Tracking is turned on by the command:

OMTRACK   1

Dead absorbers

The tracking is mainly done by GEANT. There are several options implemented in OMGEANT mainly in order to speed up the computing. One may declare a "dead absorber" either for all particles or for particles of some certain types. The command:

DEADVOL 99

requires that all particles should be stopped when entering the medium 99. This medium should have been of course declared. The command also inserts "dead volumes" - some boxes around the setup which fill the space between the 'HALL' walls and the maximum sizes of the areas declared by XMNAREA,YMXAREA and ZMXAREA.

One may also declare up to 9 media be opaque for certain types of tracks:

C
C       Absorbers: 
C         medium      tracking types
MEDABSORB1   54        1  2  3  4  7      photons electrons hadrons
MEDABSORB2   95        1  2  3  4  7      photons electrons hadrons
MEDABSORB3  295        1  2  3  4  7      photons electrons hadrons

New particles

New particles may be produces on the tracking stage as the result of decays or interactions. Storing of all new particles to the KINE bank including the shower elements may cause memory problems. Therefore by default only the products of decays are stored in the KINE bank and thus get a number 'itra'. The products of interactions are not stored in the KINE. While tracking they have the 'itra' number of the mother particle. One may change this 'storing rule' using the command:

C === "storing of new particles" 0 - decays,
C                                1 - + hadron interactions 
C                                2 - all processes
ONEWKINE    2

Time of flight

While tracking GEANT calculates the time of flight of a particle using the time offset stored in the origin vertex bank. These offsets are stored by GSVERT using the current value of the variable TOFG from /GCTRAC/, reset to 0 by GEANT at the event initialisation. In OMGEANT a "zero time point" should be defined using the command:

XYZTIME0  -1500. 0. 0.  (or something like that)

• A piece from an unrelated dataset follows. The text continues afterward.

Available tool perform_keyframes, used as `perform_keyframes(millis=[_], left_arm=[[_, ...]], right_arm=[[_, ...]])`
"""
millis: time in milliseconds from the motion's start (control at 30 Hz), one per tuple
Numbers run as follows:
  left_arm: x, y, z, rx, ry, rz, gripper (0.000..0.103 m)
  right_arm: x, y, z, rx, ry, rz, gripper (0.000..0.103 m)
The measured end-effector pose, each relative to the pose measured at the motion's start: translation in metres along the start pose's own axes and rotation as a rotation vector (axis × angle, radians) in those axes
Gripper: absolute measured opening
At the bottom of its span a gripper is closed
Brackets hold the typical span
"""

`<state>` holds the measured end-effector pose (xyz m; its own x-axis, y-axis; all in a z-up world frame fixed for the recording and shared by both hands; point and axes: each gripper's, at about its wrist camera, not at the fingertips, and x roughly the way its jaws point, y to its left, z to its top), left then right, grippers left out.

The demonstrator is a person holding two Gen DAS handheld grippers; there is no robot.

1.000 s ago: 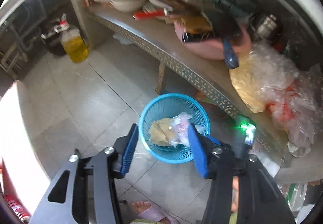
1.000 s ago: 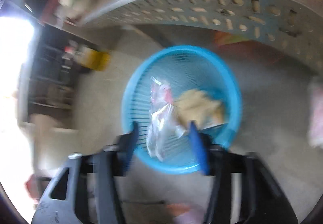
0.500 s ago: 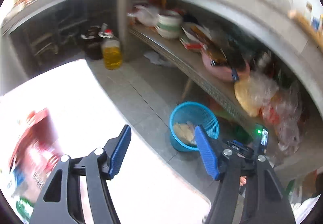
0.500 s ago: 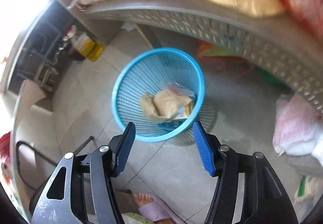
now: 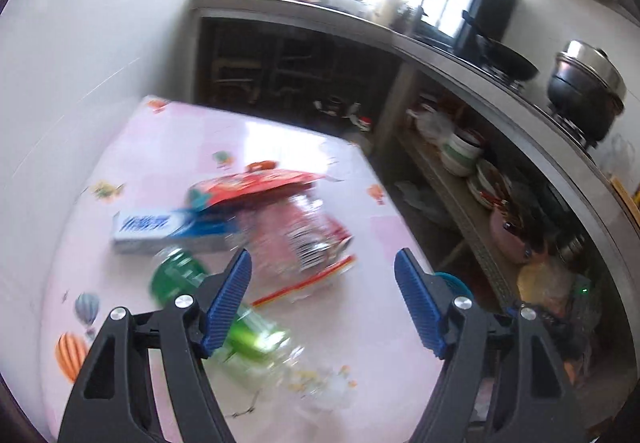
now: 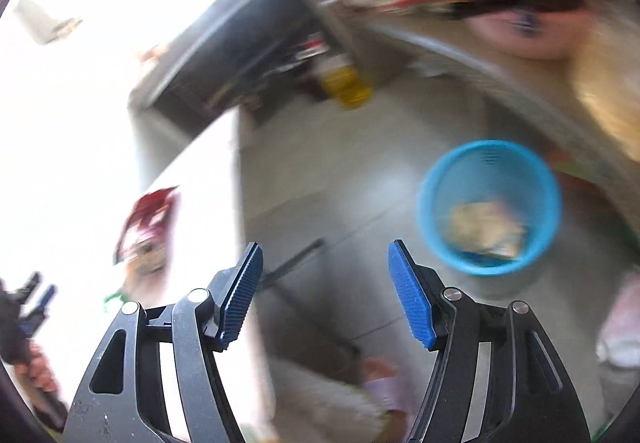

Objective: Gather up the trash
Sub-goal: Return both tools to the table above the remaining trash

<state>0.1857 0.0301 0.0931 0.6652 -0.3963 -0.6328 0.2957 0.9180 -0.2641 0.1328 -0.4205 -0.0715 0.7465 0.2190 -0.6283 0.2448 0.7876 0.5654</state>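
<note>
Hovering over the table's trash (image 5: 296, 231), the left gripper (image 5: 323, 299) jaws, just widened, hold nothing.

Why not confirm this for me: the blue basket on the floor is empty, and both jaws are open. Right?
Not quite. The blue basket already holds crumpled trash, as the right wrist view shows. The rest stands: it sits on the floor, and the left gripper and right gripper both have open jaws.

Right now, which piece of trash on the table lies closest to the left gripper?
The green bottle, lying beside the left gripper's left finger; the blue-white box and red wrappers lie farther back.
</note>
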Motion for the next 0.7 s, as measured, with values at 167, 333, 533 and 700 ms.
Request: perform_keyframes(millis=[167, 333, 533, 700], left_arm=[[-0.012, 0.051, -0.034, -0.117, 0.007, 0.067, 0.072], [-0.01, 0.087, -0.065, -0.203, 0.028, 0.113, 0.072], [-0.014, 0.103, -0.073, -0.248, -0.007, 0.083, 0.072], [-0.014, 0.106, -0.061, -0.221, -0.062, 0.064, 0.072]], right_arm=[[0.03, 0.087, -0.01, -0.17, 0.154, 0.208, 0.07], [0.059, 0.165, -0.023, -0.308, 0.27, 0.313, 0.073], [0.094, 0.204, -0.008, -0.251, 0.319, 0.313, 0.073], [0.127, 0.205, 0.002, -0.112, 0.367, 0.311, 0.073]])
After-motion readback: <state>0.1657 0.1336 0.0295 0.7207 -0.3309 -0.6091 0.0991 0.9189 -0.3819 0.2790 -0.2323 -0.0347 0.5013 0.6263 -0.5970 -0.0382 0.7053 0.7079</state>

It is logical to set this point at a place where the beam enters the setup. The primary vertex is assigned a time needed for the beam to come from the "zero time point" to this vertex.

Hits

Calculation and storing of hits is turned on by the command:

OMHITS   1

At the moment all types of detectors are treated in the same way. All tracks which give at least one hit in detectors are marked and counted as "trajectories". For intersections of tracks with sensitive volumes of the detector planes the coordinates of the entrance and exit points are stored. The centre of the line between this points is calculated. The timing of the hit is checked - it should be within -tgate:tgate interval, where tgate is the time gate of the detector set (see SETXXGATE). For a given trajectory (track) the following information is stored in the GEANT hits banks (via CALL GSAHIT):

32bit words 1-3 - X,Y,Z of the centre of the track crossing with the sensitive volume in the MRS;
32bit words 4-6 - the X,Y,Z of the entrance point in the DRS (detector refer. system)
32bit words 7-9 - the X,Y,Z of the exit point in the DRS (detector refer. system)
32bit word 10 - full energy deposit in the sensitive volume;
32bit word 11 - ionisation energy deposit in the sensitive volume (at the moment does not differ from the full energy deposit);
32bit word 12 - momentum;
08bit word 13 - the track type if this hit is caused by a product of the original track or 0 if it is caused by the original track;
24bit word 14 - "reduced time of flight": the difference between the actual time of flight and the time needed for light to reach this point from the "zero time point" XYZTIME0, the value; for the beam this value is set to 0. This value is used for the drift chamber digitisation.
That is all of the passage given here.